Lenaghan: I think oftentimes in the past your clergyperson was the center of the community, the most educated person in the community, sometimes one of the wealthier persons in the community, and in certain Catholic communities, really was the focal point around which people’s lives revolved, and that can lend itself, when a person has problems, to become an abusive situation. Now that there is this recognition that the clergy doesn’t hold a central position in the lives of many young people, and that their lives have sort of multiple poles, I’m hoping that in some ways is the ground for healthy growth in this area.
Moore: I think that courses are very important, but they have limits in effectiveness. Students can react to courses with gratitude for a great opportunity to learn, with expectations of boredom, or with denial that issues of sexual and emotional violation would ever apply to me.
Lenaghan: Within the Church, there are those on one side that want to say that this is only a problem of clerical celibacy, and if only clerical celibacy were gone then these problems would be solved. And on the other side, there are those who say that this is just basically a problem resulting from the fact that we have gay clergy, and if only we became hypervigilant and removed all gay clergy, then this problem would be resolved. Sadly, what the Pennsylvania experience has demonstrated is that while there were some great strides made, there were some even greater ones that need to be made.

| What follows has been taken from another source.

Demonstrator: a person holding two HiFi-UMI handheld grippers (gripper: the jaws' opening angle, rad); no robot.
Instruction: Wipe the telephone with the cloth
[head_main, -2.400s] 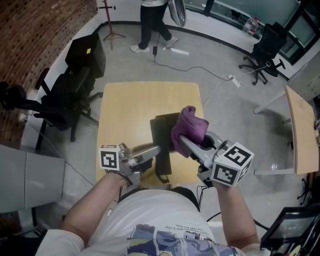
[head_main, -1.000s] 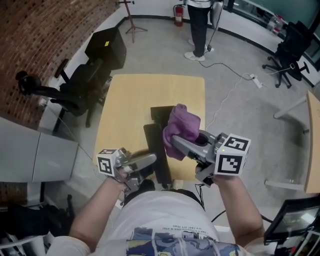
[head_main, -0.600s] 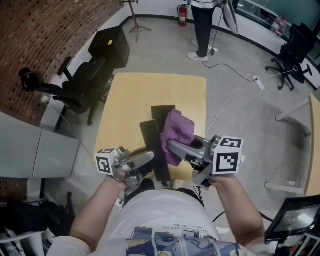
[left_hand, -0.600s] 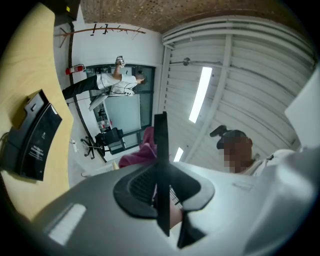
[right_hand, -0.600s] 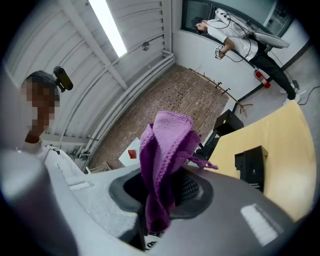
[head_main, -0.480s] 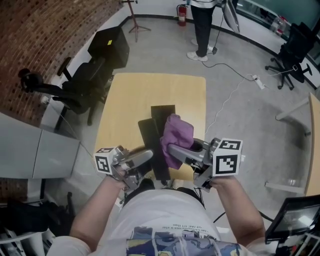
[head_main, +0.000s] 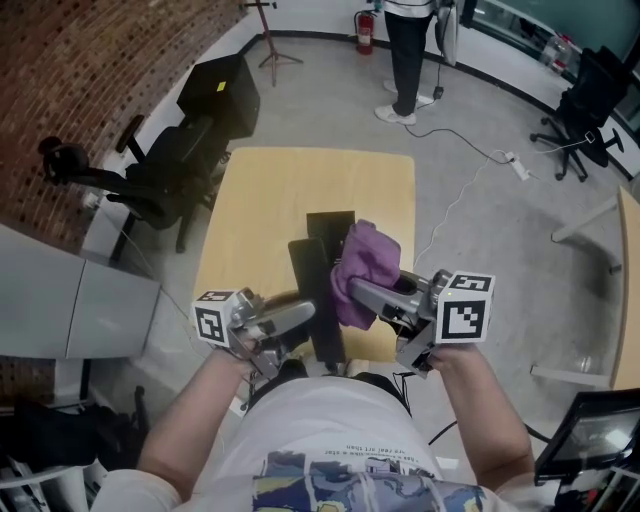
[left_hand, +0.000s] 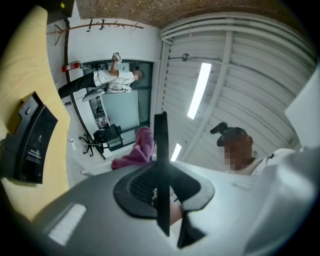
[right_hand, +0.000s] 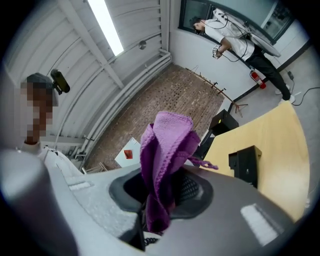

Moore: There are ways to explore sexuality as a gift of God, which is not meant to be abused or violated. The church can be much more forthright in naming the gift of sexuality while being more courageous and clear about professing ethical behavior and the dangers of abuse.
Lenaghan: How do we engage students around this issue? There are probably three pieces. One is to straight-up talk about it. No holds barred, no defaulting to pious language, very much a direct approach in conversation and dialogue. Second is then broader conversations about how we all contribute to a safe environment. And let me say here that I think that in certain areas we’re already doing the work with different populations and different groups. And then third, how do we as a Christian community at a school, on a campus, what kind of symbolic response do we make as well? Because part of the insight of Christian anthropology is that the human person is one who engages in symbols, and engages the sign. So how do we then say, we need to mark the fact that we acknowledge what’s happened, we are committed and firmly resolved to repent of what’s occurred, and at the same time we are ready do the necessary work to make sure it doesn’t happen again?
Moore: We are experiencing great sadness as we learn of investigations of alleged ethical violations in some major Protestant churches across the country, and even in our sister school in Brighton, St. John’s Seminary. These are cause for great concern, and also cause for gratitude that investigations are taking place. Investigations have too often been absent or poorly conducted in the past. At the same time, each of us and our institutions need to educate everyone within our institutions (as BU has begun to do in a more thorough way) and to implement procedures for investigating and making ethical judgments when allegations of sexual or emotional violation come forward.